Judith Sungo informou ainda que 50 por cento dos 54 tipos de danças tradicionais que podem ser ensinadas nas escolas já foram estudadas pelos especialistas. “Este número resultou de um levantamento feito nas 18 províncias, das quais foram retiradas três tipos em cada uma, para serem analisadas e especificadas de forma a serem incluídas no sistema de ensino”, disse.
O assessor da Direcção Nacional da Acção Cultural, Domingos Nguizani, que também participou na mesa redonda, lamentou o facto da ocupação colonial e o conflito armado, associados à falta de técnicos especializados, terem sido os maiores entraves na protecção e valorização desta arte.
A falta de recursos materiais e financeiros para uma pesquisa mais profunda sobre a dança tradicional e as dificuldades em chegar aos locais mais recônditos também criam muitas dificuldades no estudo sistemático desta arte.
“Isso conduziu a que alguns conhecimentos se perdessem com muitos anciões, as verdadeiras bibliotecas das tradições e histórias culturais.
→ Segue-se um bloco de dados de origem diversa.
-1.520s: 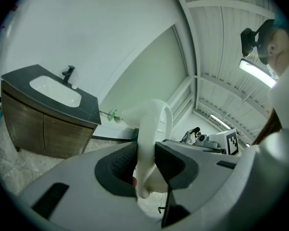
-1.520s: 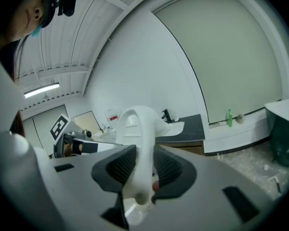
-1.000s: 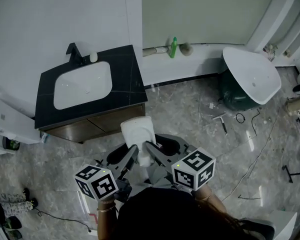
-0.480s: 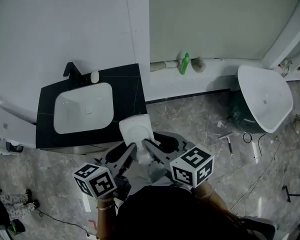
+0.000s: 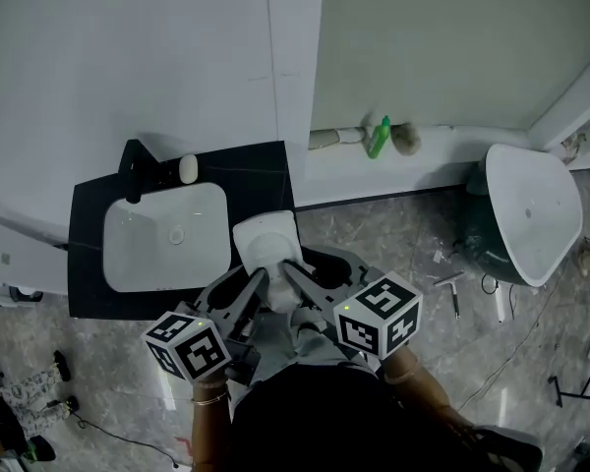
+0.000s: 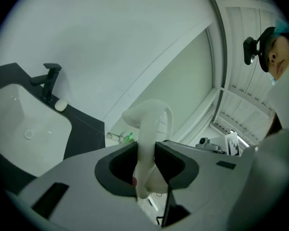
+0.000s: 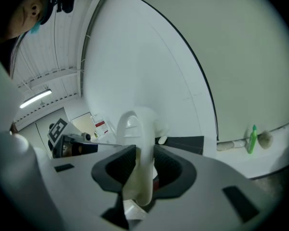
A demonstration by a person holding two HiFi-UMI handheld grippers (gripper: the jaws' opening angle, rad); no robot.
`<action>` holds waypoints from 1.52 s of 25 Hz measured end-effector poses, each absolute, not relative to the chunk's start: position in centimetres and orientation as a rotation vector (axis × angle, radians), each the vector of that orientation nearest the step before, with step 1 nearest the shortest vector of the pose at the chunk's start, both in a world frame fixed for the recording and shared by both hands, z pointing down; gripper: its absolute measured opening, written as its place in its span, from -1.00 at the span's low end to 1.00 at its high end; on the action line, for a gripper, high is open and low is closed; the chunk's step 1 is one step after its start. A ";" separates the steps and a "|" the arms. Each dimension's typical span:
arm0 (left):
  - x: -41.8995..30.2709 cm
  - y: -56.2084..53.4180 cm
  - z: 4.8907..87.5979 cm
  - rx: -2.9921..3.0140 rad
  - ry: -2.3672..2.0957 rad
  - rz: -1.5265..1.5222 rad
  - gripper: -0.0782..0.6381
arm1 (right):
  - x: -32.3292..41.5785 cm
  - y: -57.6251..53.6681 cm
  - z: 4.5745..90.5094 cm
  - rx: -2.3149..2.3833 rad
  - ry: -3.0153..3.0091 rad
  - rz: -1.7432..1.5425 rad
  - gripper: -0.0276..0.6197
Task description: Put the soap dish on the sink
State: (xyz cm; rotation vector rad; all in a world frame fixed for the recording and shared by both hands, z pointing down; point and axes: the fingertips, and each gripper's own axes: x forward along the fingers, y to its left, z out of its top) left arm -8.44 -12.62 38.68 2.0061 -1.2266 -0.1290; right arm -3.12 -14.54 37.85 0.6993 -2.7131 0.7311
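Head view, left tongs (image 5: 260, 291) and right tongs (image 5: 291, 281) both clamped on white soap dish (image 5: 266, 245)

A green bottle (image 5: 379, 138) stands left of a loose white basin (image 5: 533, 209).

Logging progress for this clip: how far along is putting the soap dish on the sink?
Done: the soap dish is picked up, gripped by both the left gripper and the right gripper. In hand: it is held up near the right edge of the black counter, apparently not resting on it. Left: set it down by the sink and release both grippers.
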 end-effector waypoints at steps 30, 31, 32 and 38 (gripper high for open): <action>-16.8 -37.8 53.3 1.924 -1.144 0.024 -0.48 | -11.2 -39.2 53.0 0.819 -2.534 0.936 -0.55; -16.8 -38.1 54.0 1.917 -1.142 0.025 -0.48 | -11.3 -39.6 53.6 0.813 -2.529 0.933 -0.55; -16.9 -38.5 54.6 1.909 -1.139 0.025 -0.48 | -11.4 -39.9 54.1 0.808 -2.523 0.929 -0.55; -17.0 -39.9 57.7 1.851 -1.110 0.017 -0.48 | -11.6 -41.5 57.0 0.780 -2.490 0.926 -0.55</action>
Por isso é que todos são chamados a contribuir com pequenos gestos para o resgate dos valores culturas, especialmente as danças tradicionais”.
Domingos Nguizani, que também é o dirigente do Ballet Nacional de Angola, elogiou a Huíla por ter sido sempre, mesmo com dificuldades, um dos mercados emergentes em termos de dança. “Muito pensam que fazer dança tradicional é retroceder, mas estão enganados, porque esta arte é uma forma de valorizar a identidade de cada região”, salientou.

Valor social


O coreógrafo referiu que o valor da dança transcende o simples exercício físico do corpo, porque é uma arte com um forte pendor educativo.
“Algumas danças tradicionais, por exemplo, são usadas para preparar os adolescentes e jovens para os desafios da vida, tanto a nível individual como do grupo. A mukanda, das Lundas, e o efiko, na Huíla, são alguns rituais que usam a dança como meio de formação”, explicou.
“Nestas regiões, a dança é um veículo de mensagens sobre a vida na comunidade. Ela reflecte a vida quotidiana e ensina os jovens sobre a importância de certas actividades produtivas, como agricultura, pesca, caça, assim como a conservar os seus recursos naturais”, sublinhou. 
Domingos Nguizani defendeu ainda um maior investimento nesta arte, já que o país conta com mais de 15 licenciados em dança e mais de 30 técnicos médios nesta área. “O importante agora é criar um mercado capaz de dar espaço a estes jovens e permitir-lhes elevar a dança a outros patamares”, justificou.

Escolas de dança

A directora da Cultura, Marcelina Gomes, considerou urgente tomarem-se medidas mais fortes para dinamizar esta arte a nível local e para a recuperação dos seus criadores. “A dança tradicional precisa de uma maior aposta, porque corre o risco de desaparecer, devido à crescente aculturação e à saída de muitos jovens das zonas rurais para as cidades, onde, geralmente, acabam por se desligar de certos valores e adoptar conceitos, às vezes pouco relacionados com a cultura local”, disse.
A falta de recursos humanos qualificados na disciplina de dança é outro aspecto que precisa ser superado rapidamente. “A formação de novos dançarinos é um passo fundamental, que passa pela existência de conhecimentos mais profundos sobre as danças de cada região”, destacou a responsável pela Cultura.
Marcelina Gomes anunciou ainda que a entrada em funcionamento do Instituto Nacional de Artes, em Luanda, vai permitir dar outro alento a esta disciplina artística e formar novos e melhores dançarinos.
A directora da Cultura louvou também o surgimento de novos grupo de dança nas escolas da Huíla e incentivou outras a seguirem a mesma ideia.